L’Unione Europea, per contenere l’innalzamento climatico globale, ha fissato l’obiettivo di ridurre le emissioni nette di gas a effetto serra di almeno il 55% entro il 2030 rispetto ai livelli del 1990 e raggiungere la “carbon neutrality” entro il 2050. Un obiettivo che, nei piani dell’Unione Europea, sarà raggiunto attraverso un pacchetto organico di proposte volte e rivedere la regolazione comunitaria esistente e ad attuare nuove iniziative regolatorie denominato in modo “pop” Fit for 55%.

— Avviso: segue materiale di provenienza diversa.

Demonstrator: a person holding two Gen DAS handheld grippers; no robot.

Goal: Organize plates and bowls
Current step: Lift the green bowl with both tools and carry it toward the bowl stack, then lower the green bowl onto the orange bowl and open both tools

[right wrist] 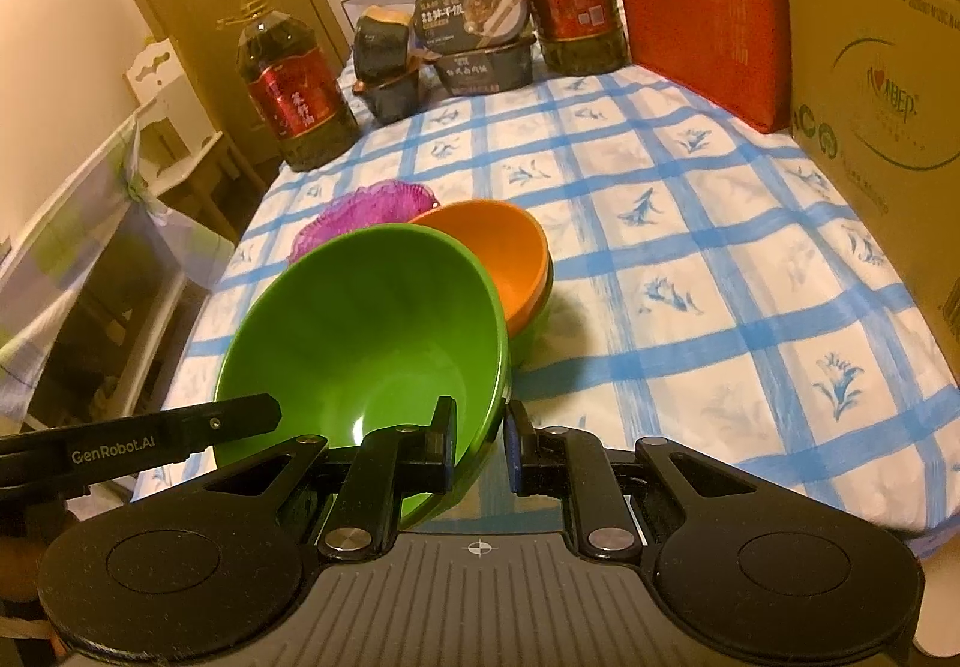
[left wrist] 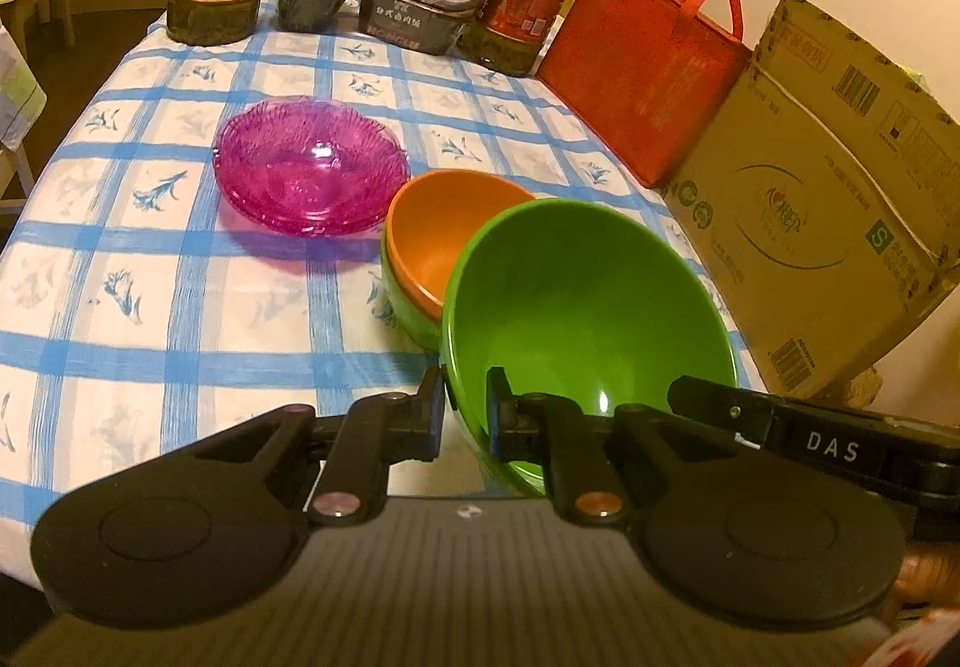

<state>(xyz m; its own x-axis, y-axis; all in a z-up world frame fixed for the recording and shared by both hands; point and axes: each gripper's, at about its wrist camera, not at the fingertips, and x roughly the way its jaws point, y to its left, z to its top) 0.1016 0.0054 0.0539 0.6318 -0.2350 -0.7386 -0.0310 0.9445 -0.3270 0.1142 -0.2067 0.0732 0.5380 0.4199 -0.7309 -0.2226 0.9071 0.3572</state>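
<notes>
Both the left gripper point(left wrist: 465, 412) and the right gripper point(right wrist: 480, 442) are matte black, with blue-edged pads, round pivot discs and white lettering.

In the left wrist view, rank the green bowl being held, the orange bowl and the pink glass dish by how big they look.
1. green bowl, though it is nearest the camera, so its true size is unsure.
2. pink glass dish.
3. orange bowl, partly hidden behind the green one.
</notes>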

Le proposte del pacchetto Fit for 55% affrontano diverse dimensioni della transizione energetica, come ad esempio l’incremento dell’efficienza energetica, la produzione di energie rinnovabili e la revisione del sistema dei trasporti verso soluzioni a minori emissioni di CO2.

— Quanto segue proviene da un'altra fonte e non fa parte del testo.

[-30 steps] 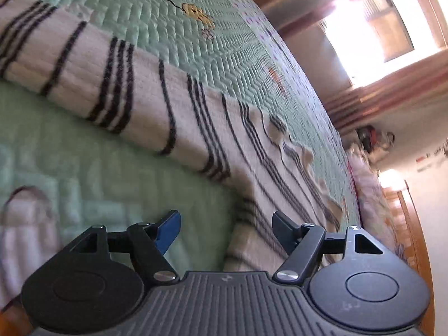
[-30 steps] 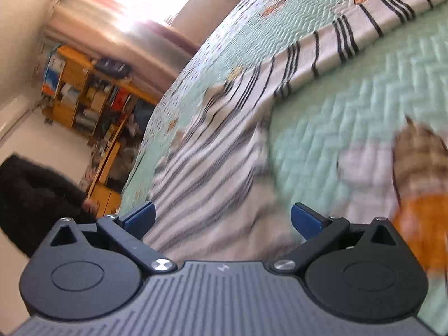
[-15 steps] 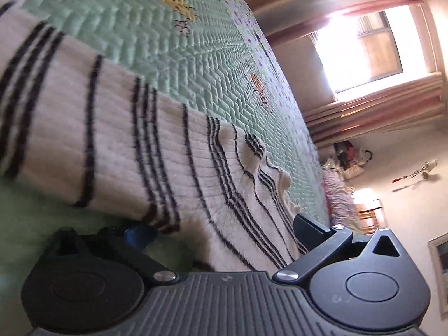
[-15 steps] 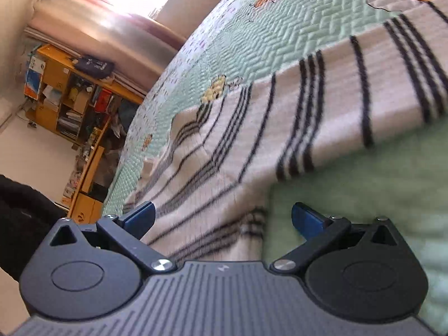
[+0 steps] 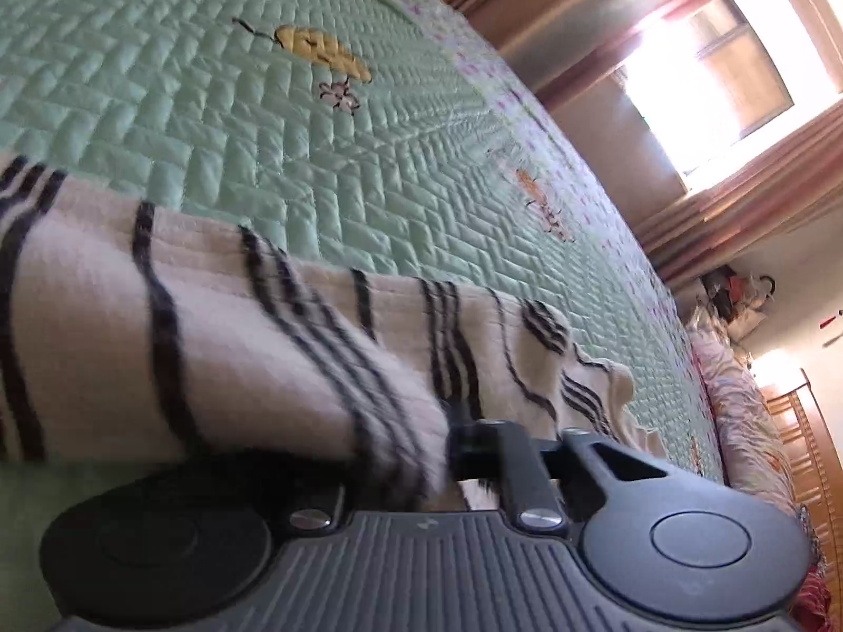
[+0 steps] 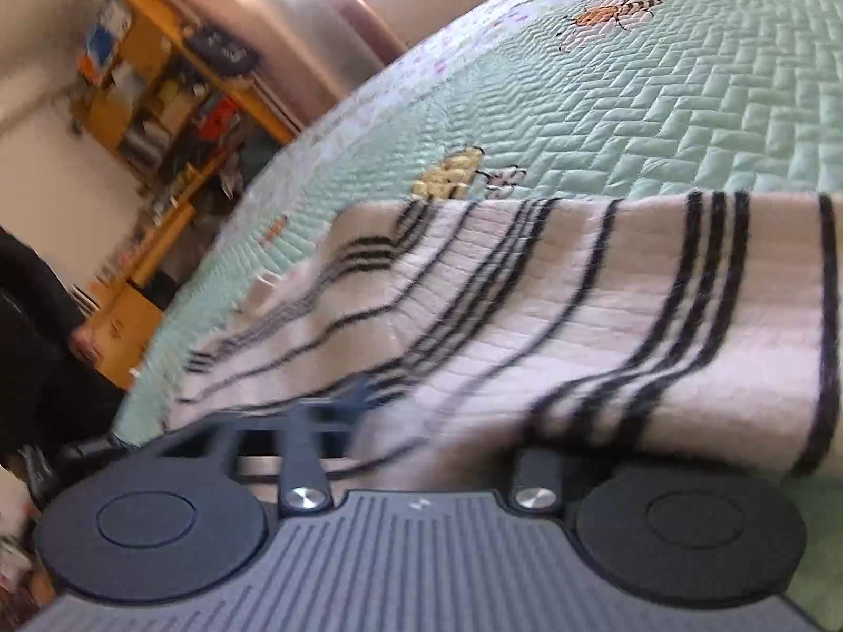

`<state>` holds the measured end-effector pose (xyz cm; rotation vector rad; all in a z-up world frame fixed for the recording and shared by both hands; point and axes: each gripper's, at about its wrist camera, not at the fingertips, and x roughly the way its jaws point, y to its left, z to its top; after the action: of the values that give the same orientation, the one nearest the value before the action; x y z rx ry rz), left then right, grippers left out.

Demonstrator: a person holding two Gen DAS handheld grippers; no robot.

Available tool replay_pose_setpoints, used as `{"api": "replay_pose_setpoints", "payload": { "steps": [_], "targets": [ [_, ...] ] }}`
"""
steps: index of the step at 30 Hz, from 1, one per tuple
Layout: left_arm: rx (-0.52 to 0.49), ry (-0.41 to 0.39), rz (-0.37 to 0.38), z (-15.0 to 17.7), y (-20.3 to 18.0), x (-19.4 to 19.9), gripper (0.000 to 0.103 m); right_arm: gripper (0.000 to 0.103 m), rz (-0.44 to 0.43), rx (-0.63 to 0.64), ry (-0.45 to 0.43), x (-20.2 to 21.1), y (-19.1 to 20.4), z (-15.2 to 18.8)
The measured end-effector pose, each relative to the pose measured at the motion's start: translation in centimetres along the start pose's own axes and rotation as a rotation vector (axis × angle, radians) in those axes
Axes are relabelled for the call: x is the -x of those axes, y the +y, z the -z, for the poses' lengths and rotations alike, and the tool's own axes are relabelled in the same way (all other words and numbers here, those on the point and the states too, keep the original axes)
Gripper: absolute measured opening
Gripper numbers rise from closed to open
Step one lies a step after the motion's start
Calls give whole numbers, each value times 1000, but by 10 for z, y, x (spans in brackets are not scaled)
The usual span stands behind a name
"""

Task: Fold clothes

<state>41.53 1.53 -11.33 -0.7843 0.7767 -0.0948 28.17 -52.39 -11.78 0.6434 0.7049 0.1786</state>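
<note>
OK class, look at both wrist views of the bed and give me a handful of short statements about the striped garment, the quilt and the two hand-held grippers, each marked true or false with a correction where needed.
1. The striped garment is cream with dark stripes. True.
2. The left hand-held gripper stands wide open, clear of the cloth. False: it has just closed on the garment's edge.
3. The quilt is plain red. False: it is pale green, stitched with bees.
4. The right hand-held gripper has cloth between its fingers. True.
5. The garment hangs on a rack. False: it lies on the quilt.

Green quilted bedspread (image 5: 295, 121) w/ bee embroidery (image 6: 611, 16), bright window (image 5: 722, 79), cluttered wooden shelves (image 6: 158, 89).
</note>
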Motion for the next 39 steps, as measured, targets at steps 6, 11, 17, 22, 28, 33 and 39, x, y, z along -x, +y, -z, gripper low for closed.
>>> {"api": "replay_pose_setpoints", "payload": {
  "steps": [6, 11, 17, 22, 28, 33, 39],
  "targets": [
    [-273, -17, -85, -23, -35, -16, 8, 14, 65, 128, -61, -9, 12, -12],
    [-294, -75, -117, -43, -51, -32, 8, 10, 146, 134, -107, -25, 6, -35],
    [-349, -124, -161, -56, -68, -49, 8, 10, 205, 153, -162, -48, 6, -58],
    [-322, -106, -167, -49, -54, -60, 15, 13, 208, 173, -170, -60, -4, -57],
    [-264, -10, -28, -46, -26, -24, 37, 46, 38, 36, -77, -22, -23, -45],
    [-233, 12, 42, -19, 11, 52, 69, 65, -10, 20, 1, 52, -27, 8],
    [-296, 116, 39, 57, 44, 151, 76, 69, -80, -57, 57, 150, -38, 98]
  ]
}}
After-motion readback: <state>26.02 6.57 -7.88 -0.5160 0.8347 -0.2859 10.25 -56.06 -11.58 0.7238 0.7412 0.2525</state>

Per quanto riguarda la produzione di energia da fonti rinnovabili l’obiettivo è stato innalzato dal 32% al 40%. Per rispettare tale obiettivo in Italia il 40% del mix energetico dovrà essere rappresentato da energia rinnovabile entro il 2030.

È in questo contesto che sono state introdotte in Italia le Comunità Energetiche Rinnovabili (CER) che vanno oltre l’autoconsumo di energia prodotta da fonti rinnovabili. Le comunità energetiche sono, infatti, costituite da famiglie, imprese ed enti locali che collaborano volontariamente con l’obiettivo comune di produrre, consumare e condividere energia da fonti rinnovabili, senza avere come finalità la massimizzazione del profitto. Lo sviluppo delle CER ottimizza l’utilizzo dell’energia rinnovabile che una volta prodotta anziché essere immessa nella rete di alta tensione viene condivisa nel territorio in cui è stata generata. Per queste ragioni le CER rendono più sostenibile l’incremento della produzione di energia da fonti rinnovabili e la transizione da una rete elettrica con pochi centri di produzione di energia ad una rete con una molteplicità di attori che producono, ed in molti casi consumano, energia elettrica.